* [Exercise directions] When you reach the line below that has "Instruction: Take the", start returning lines exactly, and stop after the line that has "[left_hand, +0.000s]"; skip the pictures.

[Data provided Boundary: Start]

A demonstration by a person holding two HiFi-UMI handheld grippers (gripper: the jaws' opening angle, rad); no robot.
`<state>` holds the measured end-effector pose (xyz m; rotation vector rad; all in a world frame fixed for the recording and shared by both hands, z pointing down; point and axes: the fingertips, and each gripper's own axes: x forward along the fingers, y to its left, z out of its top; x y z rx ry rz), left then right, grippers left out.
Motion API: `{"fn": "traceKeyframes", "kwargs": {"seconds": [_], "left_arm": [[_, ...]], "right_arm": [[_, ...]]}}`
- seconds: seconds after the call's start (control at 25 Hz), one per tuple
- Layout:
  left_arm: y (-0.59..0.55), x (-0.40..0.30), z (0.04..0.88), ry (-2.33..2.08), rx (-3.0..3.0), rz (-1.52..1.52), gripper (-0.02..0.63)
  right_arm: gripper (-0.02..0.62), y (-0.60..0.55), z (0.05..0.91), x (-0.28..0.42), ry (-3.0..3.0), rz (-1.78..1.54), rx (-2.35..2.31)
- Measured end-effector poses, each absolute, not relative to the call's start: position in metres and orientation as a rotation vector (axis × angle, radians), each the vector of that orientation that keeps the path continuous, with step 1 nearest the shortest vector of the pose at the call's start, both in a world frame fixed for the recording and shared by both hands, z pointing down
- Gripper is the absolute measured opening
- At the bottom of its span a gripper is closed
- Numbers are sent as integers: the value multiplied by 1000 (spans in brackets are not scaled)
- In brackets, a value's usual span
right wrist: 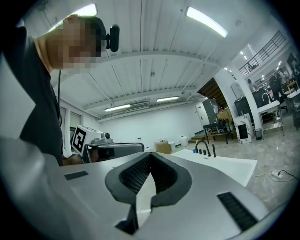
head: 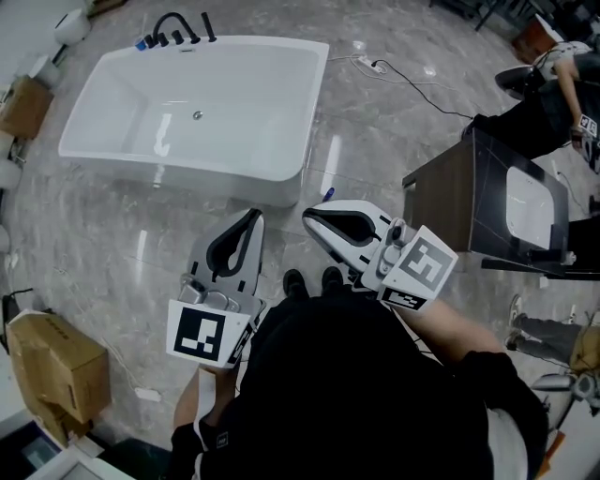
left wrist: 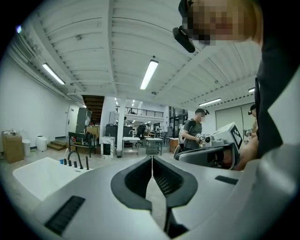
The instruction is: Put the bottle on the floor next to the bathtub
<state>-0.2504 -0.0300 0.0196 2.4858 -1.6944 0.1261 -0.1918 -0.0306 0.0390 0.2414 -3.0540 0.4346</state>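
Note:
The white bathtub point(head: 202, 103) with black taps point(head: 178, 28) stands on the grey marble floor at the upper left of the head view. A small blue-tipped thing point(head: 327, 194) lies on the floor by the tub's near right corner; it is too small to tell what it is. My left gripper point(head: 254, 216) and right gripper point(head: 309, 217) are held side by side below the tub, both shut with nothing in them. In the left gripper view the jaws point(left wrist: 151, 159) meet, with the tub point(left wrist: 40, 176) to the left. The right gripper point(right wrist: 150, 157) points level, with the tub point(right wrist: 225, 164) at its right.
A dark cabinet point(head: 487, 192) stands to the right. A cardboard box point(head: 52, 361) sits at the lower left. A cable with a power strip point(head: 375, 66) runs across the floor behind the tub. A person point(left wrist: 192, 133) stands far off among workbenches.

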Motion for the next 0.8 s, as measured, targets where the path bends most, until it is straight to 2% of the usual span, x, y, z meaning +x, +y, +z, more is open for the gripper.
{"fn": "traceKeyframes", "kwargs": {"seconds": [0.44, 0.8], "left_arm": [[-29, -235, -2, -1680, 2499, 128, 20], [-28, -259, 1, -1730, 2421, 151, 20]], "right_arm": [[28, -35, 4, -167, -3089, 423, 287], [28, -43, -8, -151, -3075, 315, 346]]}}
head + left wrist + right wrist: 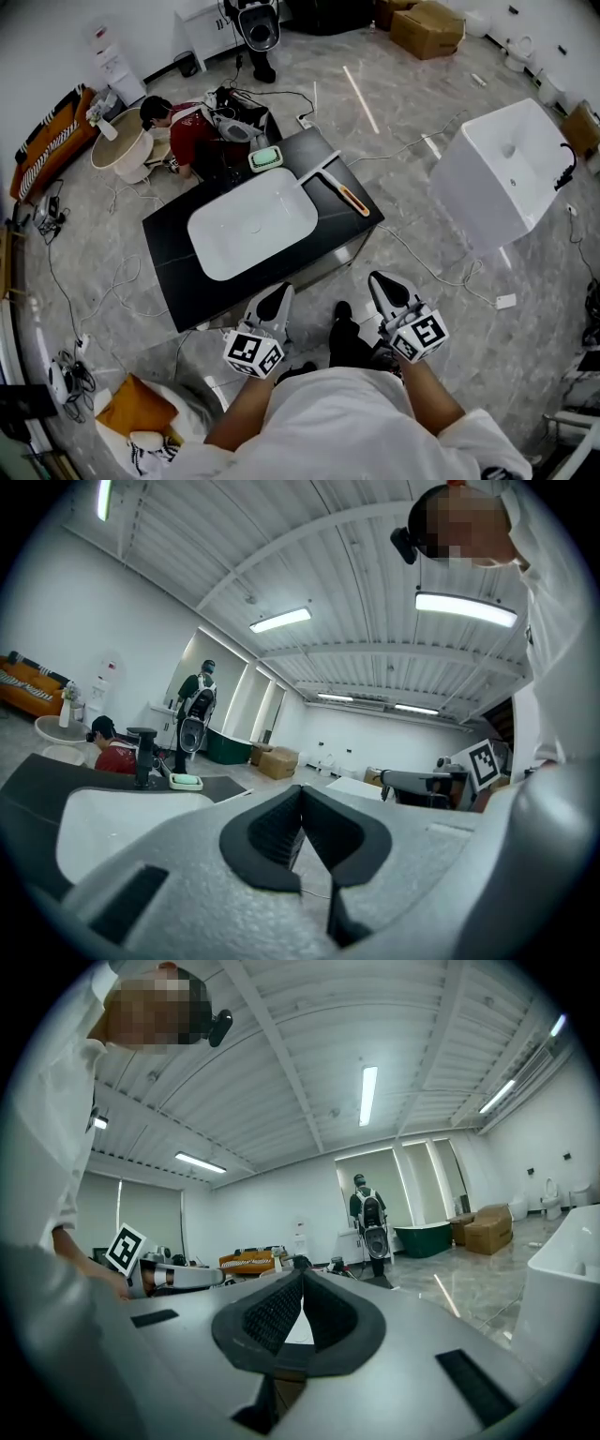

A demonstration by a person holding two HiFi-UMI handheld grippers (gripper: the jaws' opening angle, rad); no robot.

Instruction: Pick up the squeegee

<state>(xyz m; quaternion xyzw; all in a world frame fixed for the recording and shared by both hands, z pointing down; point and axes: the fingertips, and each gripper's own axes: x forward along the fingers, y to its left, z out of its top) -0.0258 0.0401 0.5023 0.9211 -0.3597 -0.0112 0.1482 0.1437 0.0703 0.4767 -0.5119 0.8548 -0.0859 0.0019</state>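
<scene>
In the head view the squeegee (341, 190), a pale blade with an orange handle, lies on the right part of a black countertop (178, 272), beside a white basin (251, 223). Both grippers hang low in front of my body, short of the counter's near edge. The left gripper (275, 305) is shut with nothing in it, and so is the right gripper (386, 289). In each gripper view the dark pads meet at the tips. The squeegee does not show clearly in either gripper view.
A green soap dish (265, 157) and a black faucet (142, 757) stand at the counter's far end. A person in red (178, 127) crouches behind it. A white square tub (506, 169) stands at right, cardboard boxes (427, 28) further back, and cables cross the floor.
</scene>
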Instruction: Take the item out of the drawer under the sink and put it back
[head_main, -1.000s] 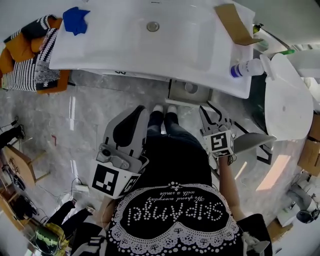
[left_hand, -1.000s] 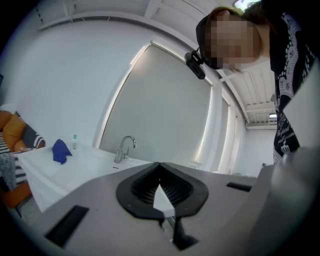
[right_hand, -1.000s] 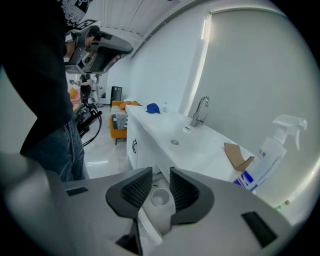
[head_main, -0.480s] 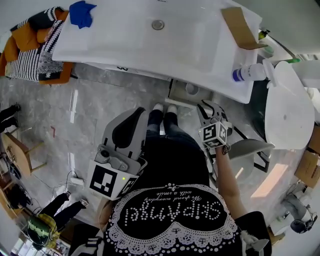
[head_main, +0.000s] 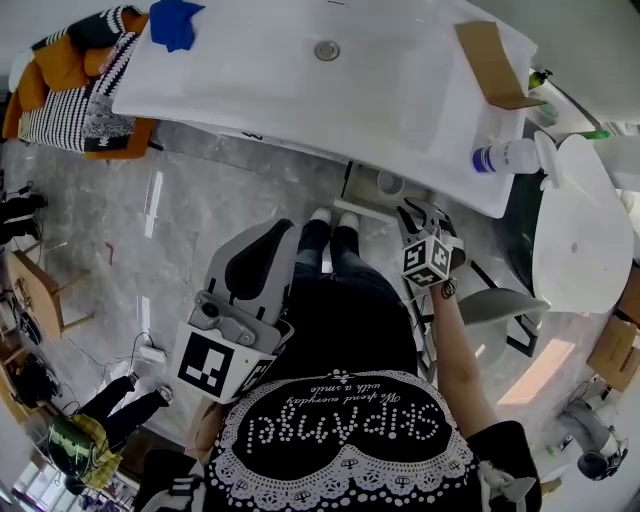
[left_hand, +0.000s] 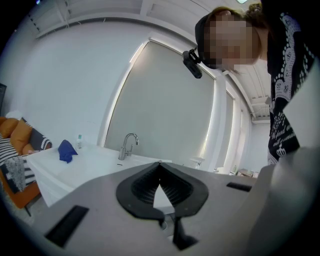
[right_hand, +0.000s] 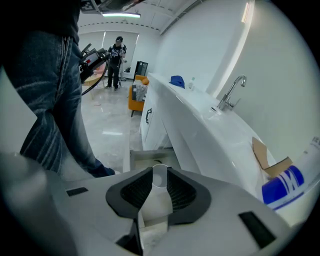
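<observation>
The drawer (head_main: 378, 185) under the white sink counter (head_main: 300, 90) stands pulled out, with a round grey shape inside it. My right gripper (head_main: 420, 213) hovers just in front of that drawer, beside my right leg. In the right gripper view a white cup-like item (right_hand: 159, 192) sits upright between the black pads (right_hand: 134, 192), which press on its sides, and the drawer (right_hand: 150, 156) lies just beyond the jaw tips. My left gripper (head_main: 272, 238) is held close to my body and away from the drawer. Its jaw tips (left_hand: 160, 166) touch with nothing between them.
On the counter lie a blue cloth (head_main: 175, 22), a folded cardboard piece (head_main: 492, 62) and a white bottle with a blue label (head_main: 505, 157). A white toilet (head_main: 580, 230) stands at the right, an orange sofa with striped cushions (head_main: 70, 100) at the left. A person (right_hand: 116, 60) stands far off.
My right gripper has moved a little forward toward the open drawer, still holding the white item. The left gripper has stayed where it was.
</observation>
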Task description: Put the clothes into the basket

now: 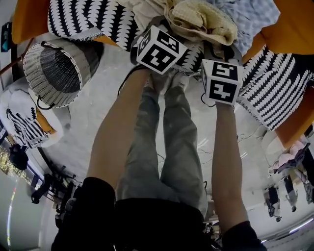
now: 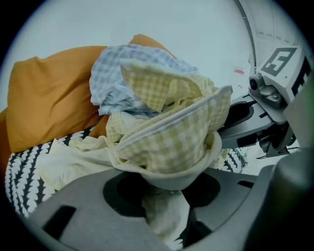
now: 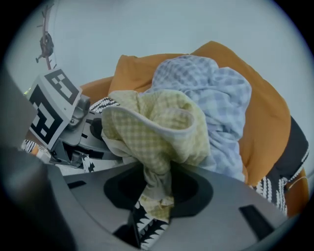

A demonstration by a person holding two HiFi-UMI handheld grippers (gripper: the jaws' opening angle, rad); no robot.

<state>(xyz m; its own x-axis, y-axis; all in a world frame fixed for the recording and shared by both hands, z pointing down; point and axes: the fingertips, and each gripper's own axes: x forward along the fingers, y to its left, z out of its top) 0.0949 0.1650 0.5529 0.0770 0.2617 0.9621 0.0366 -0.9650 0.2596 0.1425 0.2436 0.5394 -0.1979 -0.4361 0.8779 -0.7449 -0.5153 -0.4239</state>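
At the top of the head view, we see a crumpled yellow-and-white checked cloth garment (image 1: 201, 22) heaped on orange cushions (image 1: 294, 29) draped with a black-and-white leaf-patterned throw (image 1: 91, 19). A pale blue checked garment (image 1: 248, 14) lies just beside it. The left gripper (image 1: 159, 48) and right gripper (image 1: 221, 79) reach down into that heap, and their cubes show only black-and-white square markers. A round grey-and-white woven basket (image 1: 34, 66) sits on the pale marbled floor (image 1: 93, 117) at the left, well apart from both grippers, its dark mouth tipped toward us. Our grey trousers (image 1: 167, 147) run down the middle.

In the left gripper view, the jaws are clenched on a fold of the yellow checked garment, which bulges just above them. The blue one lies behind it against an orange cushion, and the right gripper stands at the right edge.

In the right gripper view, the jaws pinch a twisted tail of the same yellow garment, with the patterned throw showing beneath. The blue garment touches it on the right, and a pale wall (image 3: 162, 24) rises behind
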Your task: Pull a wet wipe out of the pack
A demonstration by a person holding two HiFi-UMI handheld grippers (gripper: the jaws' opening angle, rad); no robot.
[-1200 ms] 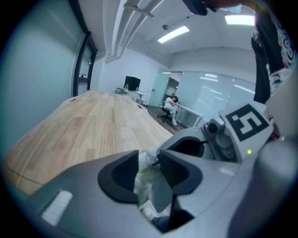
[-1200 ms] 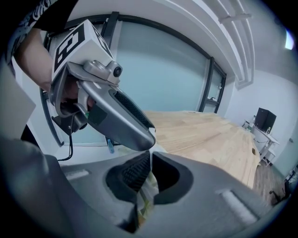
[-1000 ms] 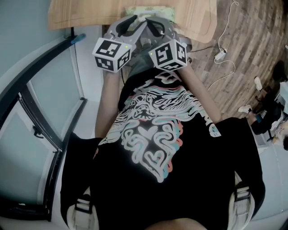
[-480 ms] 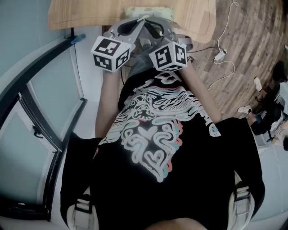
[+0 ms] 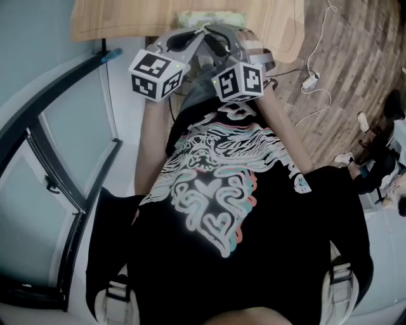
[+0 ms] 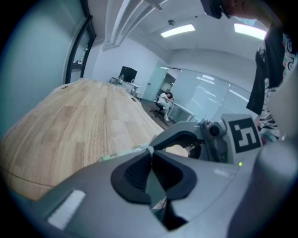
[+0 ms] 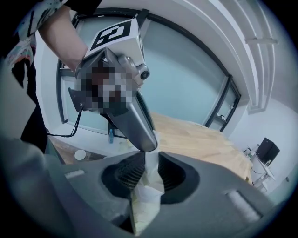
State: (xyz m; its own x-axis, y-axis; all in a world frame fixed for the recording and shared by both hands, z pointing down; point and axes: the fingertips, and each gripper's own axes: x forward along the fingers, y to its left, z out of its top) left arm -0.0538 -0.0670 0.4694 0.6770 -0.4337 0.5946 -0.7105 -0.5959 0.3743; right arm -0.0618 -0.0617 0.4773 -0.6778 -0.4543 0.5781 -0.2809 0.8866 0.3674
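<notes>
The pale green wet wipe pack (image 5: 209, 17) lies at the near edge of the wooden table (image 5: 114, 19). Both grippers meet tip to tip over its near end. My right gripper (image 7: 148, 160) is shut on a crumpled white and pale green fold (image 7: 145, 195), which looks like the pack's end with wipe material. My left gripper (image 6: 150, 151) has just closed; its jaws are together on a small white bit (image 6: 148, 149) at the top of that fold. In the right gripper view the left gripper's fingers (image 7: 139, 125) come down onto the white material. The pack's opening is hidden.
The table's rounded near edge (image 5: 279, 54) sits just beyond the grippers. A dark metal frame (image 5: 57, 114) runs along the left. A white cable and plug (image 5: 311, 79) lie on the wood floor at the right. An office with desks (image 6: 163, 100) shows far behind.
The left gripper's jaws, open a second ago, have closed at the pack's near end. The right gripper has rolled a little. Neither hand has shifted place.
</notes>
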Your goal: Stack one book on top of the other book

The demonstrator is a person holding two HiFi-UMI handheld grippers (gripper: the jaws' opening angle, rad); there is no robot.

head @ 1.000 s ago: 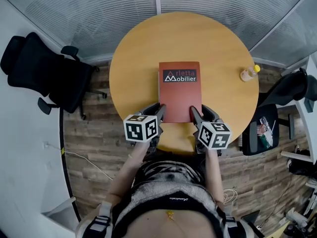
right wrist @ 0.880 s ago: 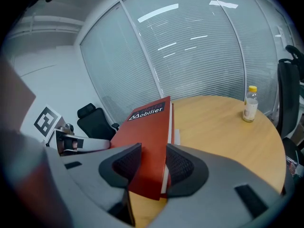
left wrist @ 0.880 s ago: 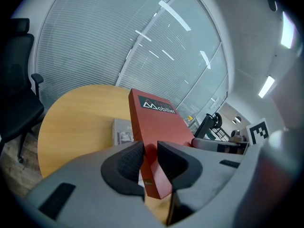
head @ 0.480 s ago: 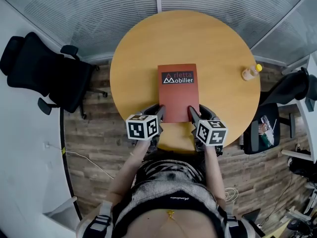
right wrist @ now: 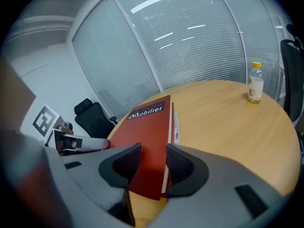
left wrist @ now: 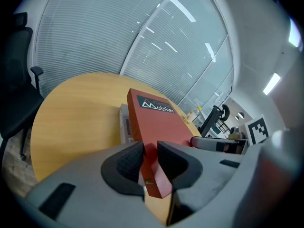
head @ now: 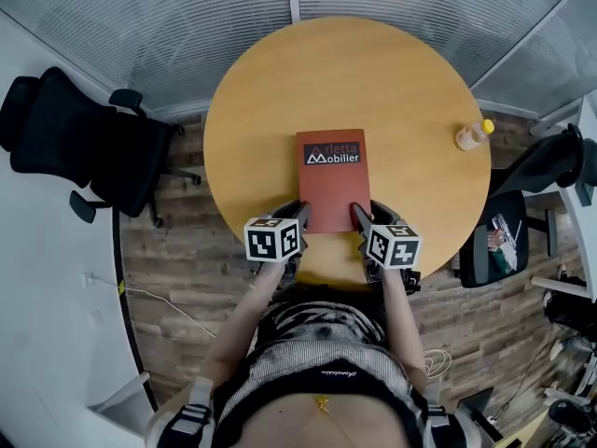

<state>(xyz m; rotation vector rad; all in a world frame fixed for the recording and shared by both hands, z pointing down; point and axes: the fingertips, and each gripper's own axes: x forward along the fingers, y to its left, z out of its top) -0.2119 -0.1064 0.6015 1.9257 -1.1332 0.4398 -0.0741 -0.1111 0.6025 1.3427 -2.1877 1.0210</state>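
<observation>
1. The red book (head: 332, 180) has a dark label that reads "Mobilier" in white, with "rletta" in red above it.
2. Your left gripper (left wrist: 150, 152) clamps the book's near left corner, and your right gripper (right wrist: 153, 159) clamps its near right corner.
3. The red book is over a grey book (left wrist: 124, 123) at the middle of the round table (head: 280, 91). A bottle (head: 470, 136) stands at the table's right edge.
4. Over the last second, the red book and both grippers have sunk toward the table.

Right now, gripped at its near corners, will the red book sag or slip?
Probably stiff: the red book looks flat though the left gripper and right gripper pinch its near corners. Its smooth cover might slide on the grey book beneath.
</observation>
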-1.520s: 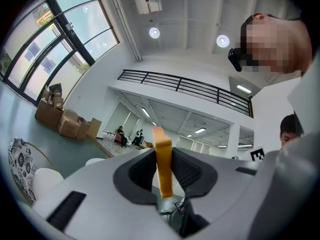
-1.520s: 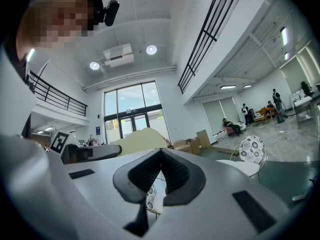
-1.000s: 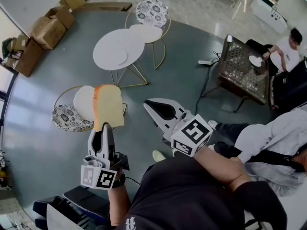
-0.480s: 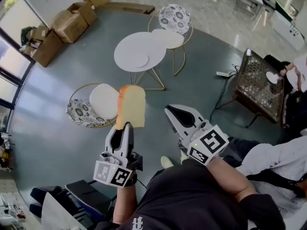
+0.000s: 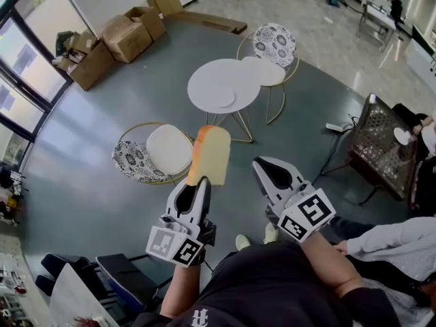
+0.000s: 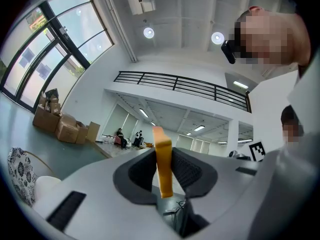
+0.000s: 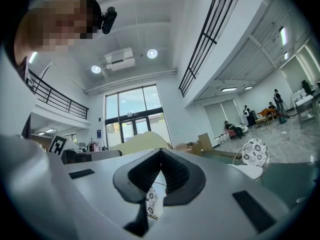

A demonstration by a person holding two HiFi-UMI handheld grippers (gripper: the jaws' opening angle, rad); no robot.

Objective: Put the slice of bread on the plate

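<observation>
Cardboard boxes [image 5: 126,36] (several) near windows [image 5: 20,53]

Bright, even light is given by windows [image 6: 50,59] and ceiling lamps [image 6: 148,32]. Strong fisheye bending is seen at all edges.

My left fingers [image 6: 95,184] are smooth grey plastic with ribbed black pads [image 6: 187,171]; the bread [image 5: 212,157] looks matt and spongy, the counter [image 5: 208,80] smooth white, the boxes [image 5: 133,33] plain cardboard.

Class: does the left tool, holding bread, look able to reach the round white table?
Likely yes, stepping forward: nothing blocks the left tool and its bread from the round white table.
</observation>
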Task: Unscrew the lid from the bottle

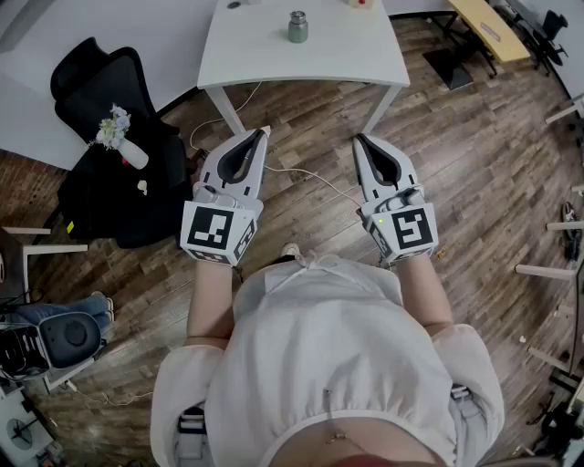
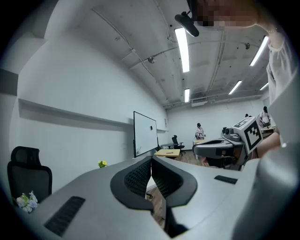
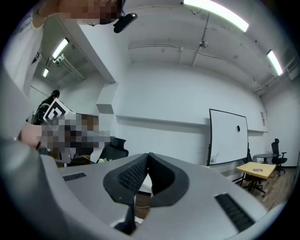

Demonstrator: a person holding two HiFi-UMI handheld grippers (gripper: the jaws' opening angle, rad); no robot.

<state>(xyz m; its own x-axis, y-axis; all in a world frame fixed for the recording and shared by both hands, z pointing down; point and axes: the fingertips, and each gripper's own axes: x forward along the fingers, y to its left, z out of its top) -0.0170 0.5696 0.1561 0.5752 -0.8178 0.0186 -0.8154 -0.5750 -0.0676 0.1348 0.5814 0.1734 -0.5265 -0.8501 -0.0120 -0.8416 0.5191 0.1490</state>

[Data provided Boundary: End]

* [Solution below]
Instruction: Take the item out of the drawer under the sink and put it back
[head_main, -1.000s] 
[left_hand, -1.000s] 
[right_hand, -1.000s] 
[head_main, -0.480s] 
[head_main, +0.000s] 
[left_hand, +0.000s] 

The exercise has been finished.